Swiggy, India’s top food delivery startup, has raised USD 700 million in a new financing round, just six months after securing USD 1.25 billion, as it aggressively expands its offerings, including the instant-delivery service in the South Asian market.
Invesco led the Bengaluru-headquartered startup’s Series K round, which according to a source familiar with the matter values the seven-year-old startup at USD 10.7 billion. Swiggy was valued at USD5.5 billion in July last year.
At a USD 10.7 billion valuation, Swiggy has surpassed the valuation of its 13-year-old chief rival Zomato, which went public last year and whose market cap has shrunk to less than USD10 billion.
New investors Baron Capital Group, Sumeru Venture, IIFL AMC Late Stake Tech Fund, Kotak, Axis Growth, Sixteenth Street Capital, Ghisallo, Smile Group and Segantii Capital as well as existing backers including Prosus Ventures, Alpha Wave Global, Qatar Investment Authority and ARK Impact also invested in the new round.
TechCrunch reported in late September that Invesco was in talks to lead an investment of over USD500 million in Swiggy.
The new funding follows a strong year of growth for Swiggy in which the startup nearly doubled its food delivery business’ gross order value, it said. Instamart, Swiggy’s instant delivery service, is set to reach an annual GMV run rate of USD1 billion in the next three quarters, the startup said.
Instamart has become one of the major focus areas for Swiggy in the past year and a half.
The startup, which operates in more than 500 Indian cities, said last year that it plans to invest USD700 million to scale Instamart’s offerings and reach. The quick delivery space, which has made inroads in several markets in recent years, is becoming competitive in India, too.
Y Combinator Continuity Fund led the Mumbai-headquartered 10-minute-delivery service Zepto’s USD100 million funding late last year. Zomato-backed BlinkIt (formerly known as Grofers), which like Swiggy is also backed by SoftBank, pivoted to instant delivery space last year.
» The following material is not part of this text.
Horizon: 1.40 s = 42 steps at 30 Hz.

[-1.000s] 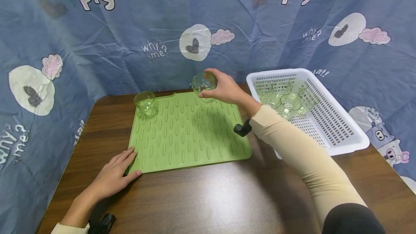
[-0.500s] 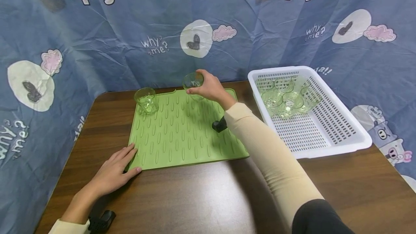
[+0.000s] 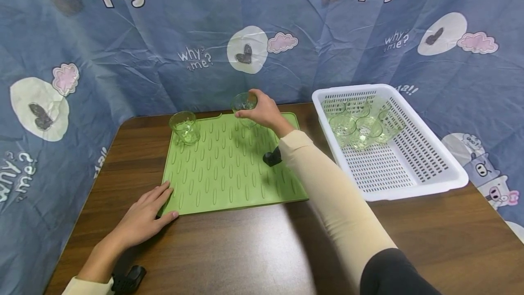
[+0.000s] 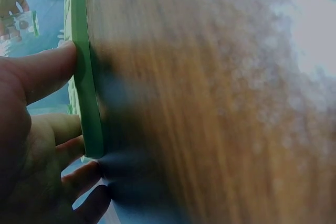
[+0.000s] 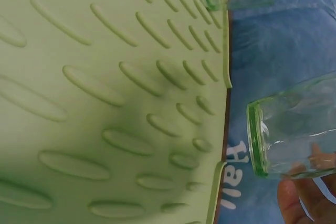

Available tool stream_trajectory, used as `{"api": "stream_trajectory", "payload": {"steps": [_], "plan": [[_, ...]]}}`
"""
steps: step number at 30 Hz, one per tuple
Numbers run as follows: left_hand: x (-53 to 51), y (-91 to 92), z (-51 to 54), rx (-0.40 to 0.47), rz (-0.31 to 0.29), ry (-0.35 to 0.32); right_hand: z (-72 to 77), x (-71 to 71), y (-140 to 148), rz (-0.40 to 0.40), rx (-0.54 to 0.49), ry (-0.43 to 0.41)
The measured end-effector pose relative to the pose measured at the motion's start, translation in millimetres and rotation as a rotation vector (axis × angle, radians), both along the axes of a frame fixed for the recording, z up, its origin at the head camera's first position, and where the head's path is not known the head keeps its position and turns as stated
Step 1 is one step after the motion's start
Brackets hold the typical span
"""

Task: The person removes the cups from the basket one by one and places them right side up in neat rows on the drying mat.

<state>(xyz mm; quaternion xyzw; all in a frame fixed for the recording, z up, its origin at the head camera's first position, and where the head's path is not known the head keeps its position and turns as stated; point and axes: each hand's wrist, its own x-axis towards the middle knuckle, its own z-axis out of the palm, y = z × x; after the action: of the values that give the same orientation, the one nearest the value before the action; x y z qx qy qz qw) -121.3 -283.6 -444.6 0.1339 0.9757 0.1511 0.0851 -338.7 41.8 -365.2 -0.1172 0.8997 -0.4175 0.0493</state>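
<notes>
Near the back edge of the green ridged mat [image 3: 221, 167], my right hand [image 3: 265, 112] grips a clear green-tinted glass [image 3: 240, 102] by its side, rim up. In the right wrist view the base of this glass [image 5: 283, 129] is apart from the mat. A second such glass [image 3: 186, 130] stands upright on the mat's back left corner. My left hand [image 3: 143, 217] rests on the front left corner of the mat, fingers extended and thumb along the front edge; the left wrist view shows the thumb [image 4: 52, 69] against that edge.
At the right of the brown wooden table [image 3: 245, 254] stands a white perforated basket [image 3: 446, 183], with several green-tinted glasses [image 3: 366, 132] grouped in its back left part. A blue printed cloth [image 3: 163, 22] hangs behind the table.
My right hand has carried the glass leftward along the back of the mat, then stayed nearly still for the last half second. The left hand keeps its place on the corner.
</notes>
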Motion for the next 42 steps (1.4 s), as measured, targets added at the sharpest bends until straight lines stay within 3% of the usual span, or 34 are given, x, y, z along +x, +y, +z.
{"api": "stream_trajectory", "payload": {"steps": [9, 19, 29, 42], "plan": [[-0.7, 0.0, -1.5, -0.002, -0.006, 0.014, -11.9, 0.8, -13, -0.02, -0.089, -0.043], [-0.8, 0.3, -3.0, 0.007, -0.001, 0.011, -32.0, 7.7, -42, 0.0, -0.121, -0.092], [-0.9, -1.3, -2.0, 0.003, 0.003, 0.016, -41.6, 7.1, -64, -0.061, -0.258, -0.144], [-0.4, -1.2, -2.1, 0.008, 0.017, 0.006, -58.0, 8.1, -86, -0.018, -0.279, -0.118]]}}
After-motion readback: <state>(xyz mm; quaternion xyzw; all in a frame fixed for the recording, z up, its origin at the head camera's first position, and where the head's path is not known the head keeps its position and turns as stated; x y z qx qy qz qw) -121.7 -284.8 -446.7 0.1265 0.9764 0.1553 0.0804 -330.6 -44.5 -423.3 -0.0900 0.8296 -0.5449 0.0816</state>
“As long-term investors, the Invesco Developing Markets fund seeks investment opportunities in the best companies in the world, led by world-class management teams, and that have the potential for long-term structural growth,” Justin Leverenz, chief investment officer at Invesco Developing Markets Fund, said in a statement. “Our investment in Swiggy represents such an investment.”
Sriharsha Majety, co-founder and chief executive of Swiggy, said Instamart has reached a GMV in just 17 months what it took the core food delivery business 40 months to deliver.
“Our goal is to make Swiggy the platform that 100 million consumers can use 15 times a month. We will continue to invest in our people, products, and partners to create a positive impact on the ecosystem and accelerate the digital transformation in food and grocery delivery and other on-demand services,” he added.
At stake is India’s food services market, which is expected to reach USD97 billion by March of 2026, analysts at Bernstein wrote in a report to clients last year.
“India food services market is large and expected to reach USD97 billion by FY25. Organized food service is growing faster and expected to reach 55% market share by FY25. We expect online penetration to expand to 20% by FY25 and market size to reach $20 billion growing at 46% CAGR. Significant part of the growth will be driven by new customer acquisition and penetration into smaller markets. Zomato had 10 million monthly transacting users (MTU) in FY20, expected to increase 5x by FY25 to ~50 million,” they wrote.
Amazon, a third player, has also entered the food delivery space in India in recent years, but, as a Zomato executive mentioned in a public forum last year, the American e-commerce group has yet to make inroads in this category.